中尾佐助が著した『秘境ブータン』には「死の谷プナカ」の記述があります。これは、1958年9月上旬頃の現地観察に基づいて、プナカを「人けのない、古城をいだいた死のような谷であった」とするものです。しかし、11年後の1969年11月中旬にプナカを観察した松尾稔らは、桑原武夫(編)『ブータン横断紀行』のなかで「中尾氏は、そこが死の谷だと記述している。(中略)ところが、私たちの前にあるプナカは決して死の町ではない。いや活気さえ感じる」と正反対の観察を行い、この大きな違い(これこそが本発表が言う「謎」ですが)を「季節的住地の変更の結果おこったくいちがいだと考えられる」と説明しています。ブータンでは牧畜文化に関わる季節的移動の生活様式があって夏の村・冬の村があるが、プナカは冬の村であるため、中尾が訪れた9月上旬は住民がこの地域を離れている時期で不在だったが、松尾らが訪れた11月中旬には季節的に住民が戻っている時期であったと考えられ、したがってまるで正反対のような二つの観察も実のところはまったく矛盾しないものだと「謎」解くのです。たしかにこの説明は適切であり、「謎」の相当程度はこれで説明できているかもしれません。しかし、中尾は、うち捨てられて耕作されなくなった無数の段々畑の跡があることにはっきり言及していることからすると、これではまだ十分完璧な「謎」解きにはなってないはずだと考えます。

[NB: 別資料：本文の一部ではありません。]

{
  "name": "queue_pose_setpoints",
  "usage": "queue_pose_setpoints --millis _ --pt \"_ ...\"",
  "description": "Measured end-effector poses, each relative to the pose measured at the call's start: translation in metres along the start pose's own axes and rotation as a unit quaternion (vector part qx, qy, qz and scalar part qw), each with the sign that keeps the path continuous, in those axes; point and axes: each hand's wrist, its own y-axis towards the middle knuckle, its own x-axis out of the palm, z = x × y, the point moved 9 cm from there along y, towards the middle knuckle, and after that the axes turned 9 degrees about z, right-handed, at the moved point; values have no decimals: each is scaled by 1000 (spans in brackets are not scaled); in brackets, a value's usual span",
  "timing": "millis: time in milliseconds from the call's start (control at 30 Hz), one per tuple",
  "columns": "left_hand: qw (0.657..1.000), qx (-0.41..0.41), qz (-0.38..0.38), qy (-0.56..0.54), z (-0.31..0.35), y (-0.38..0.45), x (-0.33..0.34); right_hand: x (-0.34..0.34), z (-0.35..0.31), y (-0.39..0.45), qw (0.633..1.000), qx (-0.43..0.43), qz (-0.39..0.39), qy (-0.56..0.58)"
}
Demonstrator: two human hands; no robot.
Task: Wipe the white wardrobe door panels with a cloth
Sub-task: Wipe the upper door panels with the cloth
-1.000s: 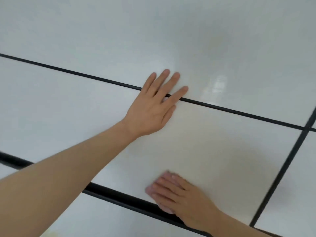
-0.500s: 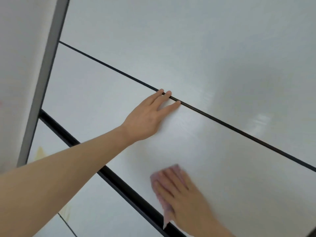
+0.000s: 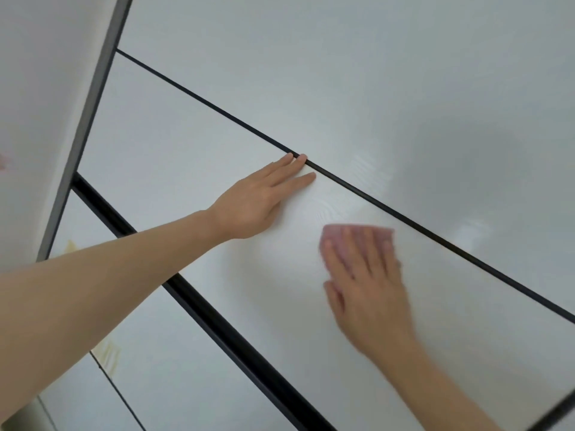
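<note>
Left hand point(image 3: 258, 203) lies flat on the white door panel point(image 3: 193, 163), fingers straight and pressed together, tips pointing toward 2 o'clock. Fingertips touch the thin black seam point(image 3: 404, 217) that runs from 10 to 4 o'clock across the door. It grips nothing; the palm is against the panel. The forearm enters from 8 o'clock.

Right hand point(image 3: 367, 281) sits at 4 o'clock from the left hand, near it but apart. Fingers are straight and slightly spread, pressing a pink cloth point(image 3: 357, 234) flat onto the same panel. No pinch or curl visible. The cloth is mostly under the fingers, with its edge showing past the fingertips at 12 o'clock. It sits just below the thin seam, not touching it. Hand and cloth are motion-blurred, so finer finger detail is unclear.

A thick black divider point(image 3: 217, 318) runs parallel to the seam at 7 o'clock from both hands and passes behind the left forearm. A grey vertical frame point(image 3: 87, 119) stands at 9 o'clock, with a plain wall point(image 3: 37, 88) left of it. There are yellowish marks point(image 3: 109, 356) on the lower panel at 7 o'clock.
</note>
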Motion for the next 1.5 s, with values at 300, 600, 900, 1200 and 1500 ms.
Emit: queue_pose_setpoints --millis 300,600,900,1200,1500 --pt "997 -13 -76 17 -43 -7 -5 33 -69 12 990 -140 12 17" --pt "993 -57 -90 47 -99 -12 -17 77 -147 25 982 -183 -46 14" --pt "990 -57 -102 76 -152 -27 -26 30 -31 138 997 5 74 -36" --pt "988 -63 -125 67 -169 -42 -18 106 -236 28 958 -271 -84 50" --pt "989 -41 -115 89 -178 -47 -21 39 -42 187 995 47 77 -46"
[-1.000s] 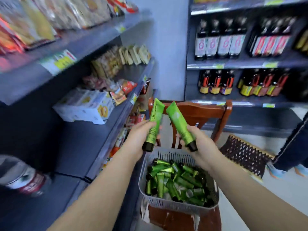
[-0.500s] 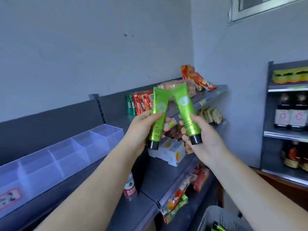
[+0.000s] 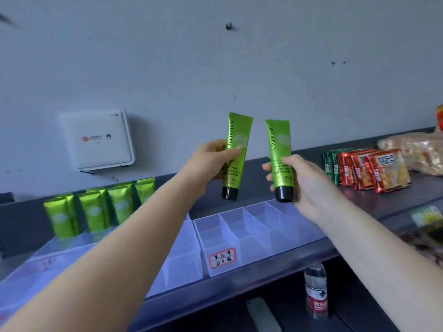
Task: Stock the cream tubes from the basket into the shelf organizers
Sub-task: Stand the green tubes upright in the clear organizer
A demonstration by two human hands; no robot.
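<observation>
Two green cream tubes, caps down | your left hand [image 3: 211, 161] grips one [image 3: 236, 154], right hand [image 3: 302, 180] grips the other [image 3: 281, 159] | lower both straight into the clear organizer [image 3: 239, 233] slots at 6 o'clock.

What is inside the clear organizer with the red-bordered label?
The clear organizer shows only bare dividers; no tubes are visible in it. The right hand and its forearm cover its right end, so that part cannot be checked.

Soft even light, blurred edges (wide-angle bend)
</observation>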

発表者の調査研究はまだ十分ではありません。しかし、いくつかの現地観察や聞き取り、そして乏しい文献資料調べから得られた状況証拠からすると、この「謎」は、遅くとも19世紀以来の、土地と人をめぐるブータンの政治史(政治生態史)の文脈に位置付けて捉え直す必要があるとみられます。とくに、第2代国王の時代までに、すでに西ブータンでは労働力不足と耕作放棄地の問題が顕著であったこと(それに対して東ブータン等では相対的には労働力は豊富であり耕作地には不足する傾向にあったこと)、それに併せて重税から逃れるなどのために西ブータンから英領インド側へ「逃散」した少なからぬブータン人人口があったこと、そして、第3代国王の時代においては,東ブータンから西ブータンへの移住(入植移住を含む)が認められただけでなく、現実にプナカなどではシャーチョップの人口が顕著に増加したこと、そしてその近代化過程では、土地(Kidu地)の下賜や市民権の授与に象徴されるような耕作者の植民と土地の再分配・土地開発を並行的に進めていく土地行政が国王を中心とする行政制度として整えられていったという文脈です。

20世紀末に至って大きな問題として噴出したネパール系ブータン人の問題の場合は、国外へ「逃散」した人々の民族・文化こそ違え、類似の発生機構・修復機構を見ることができます。その意味で、土地行政の観点からブータンの土地と人との関係史を整理しなおす調査研究の試みは、例えばネパール系ブータン人の問題をより広く長期的な文脈から捉えなおすことにも役立つものと考えます。